Para ayudar a mi familia, comencé a trabajar en una agencia bancaria cuando era joven aprendiz. En ese momento mi sueño era unirme a mis amigos en la escuela secundaria, pero en lugar de eso tuve que estudiar en una escuela de contabilidad. Mis amigos mantuvieron sus planes. Bien por ellos. No estaba contento, pero pronto me di cuenta de que este trabajo podría brindarme, si trabajaba duro, una base sólida para sobrevivir los peores días del futuro. Este trabajo humilde y fácil fue una educación importante para mí. Aprendí mucho seguro. Además, las monedas raras que recibía mensualmente ayudaban a mi familia a vivir.
Con dificultad obtuvimos una educación sólida y, poco a poco, todos pudimos conseguir buenos empleos, teniendo éxito en empleos del sector público o en empresas privadas.

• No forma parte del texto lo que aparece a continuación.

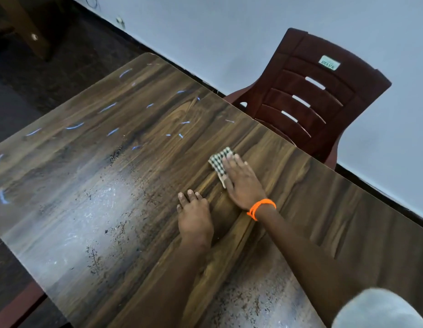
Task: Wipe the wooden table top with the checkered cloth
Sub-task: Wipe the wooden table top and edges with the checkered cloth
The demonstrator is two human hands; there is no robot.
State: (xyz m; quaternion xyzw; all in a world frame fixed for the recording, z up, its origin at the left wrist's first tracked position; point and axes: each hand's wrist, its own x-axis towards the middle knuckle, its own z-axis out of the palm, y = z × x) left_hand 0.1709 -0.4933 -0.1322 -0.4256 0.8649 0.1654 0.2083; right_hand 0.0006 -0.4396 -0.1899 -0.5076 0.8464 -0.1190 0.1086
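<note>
The wooden table top (92, 176) fills most of the head view, with dark specks and pale scuffed patches on its left and near parts. A small folded checkered cloth (219, 162) lies flat on the wood toward the far edge. My right hand (242, 183), with an orange band at the wrist, presses flat on the cloth, fingers covering its right part. My left hand (195, 216) rests palm down on the bare wood just left of and nearer than the right hand, holding nothing.
A dark red plastic chair (307, 95) stands against the table's far edge, in front of a pale wall (205, 31). Dark floor lies to the left, with a wooden furniture leg (28, 27) at the top left. A red chair part (18, 306) shows at the bottom left.
</note>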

En las décadas de 1960 y 1970, nuestro país abrió muchas oportunidades a los hombres jóvenes con buenas calificaciones en la escuela. Estábamos preparados para afrontar nuevos retos y podíamos ascender en situación económica. Finalmente, podríamos rescatar a nuestros padres de la miseria. Después de tantos años, pudieron jubilarse y descansar.
Con el paso del tiempo, el cabello de mi madre se volvió blanco, pero su sonrisa no desapareció de sus labios. Podía ver a sus hijos triunfando en su trabajo, especializándose en universidades y formando sus propias familias. Con los ojos llorosos pudo ver la graduación de cada uno de sus retoños, muy orgullosa de ver que por fin el sueño se hacía realidad. Reanudó sus clases de pintura en la escuela de Bunkyo y coloreó el mundo con tantas imágenes con emoción infantil.
Mi padre finalmente pudo estar en paz y jugar con sus amigos. Desafortunadamente, se fue tan pronto, sin despedirse. Serenamente, falleció después de un partido de “gateball”. En cambio, mi madre se olvidó de despedirse. Perdió la memoria debido a la enfermedad de Alzheimer y retrocedió progresivamente. Creo que el último fragmento de sus buenos recuerdos fue el momento feliz de su infancia en Kioto, participando en un festival de hanami y contemplando los cerezos en flor.
Hoy, papá y mamá ya no están con nosotros. Los extraño mucho. Sin embargo, quedó un legado importante. Nos dejaron los valores de la cultura japonesa. Ambos nos enseñaron constantemente sobre la lealtad, la honestidad, la justicia, el honor y el respeto por los mayores. No dijeron que estas enseñanzas provinieran de los principios de los antiguos samuráis. Aprendimos y absorbimos estos valores morales con solo observar el comportamiento cotidiano de mis padres.
En mi opinión –con ADN de samurái– eran auténticos guerreros. Tomaron en sus humildes manos no afiladas katanas , sino el duro mango de una azada, para crear una nueva generación de nikkei exitosos en Brasil.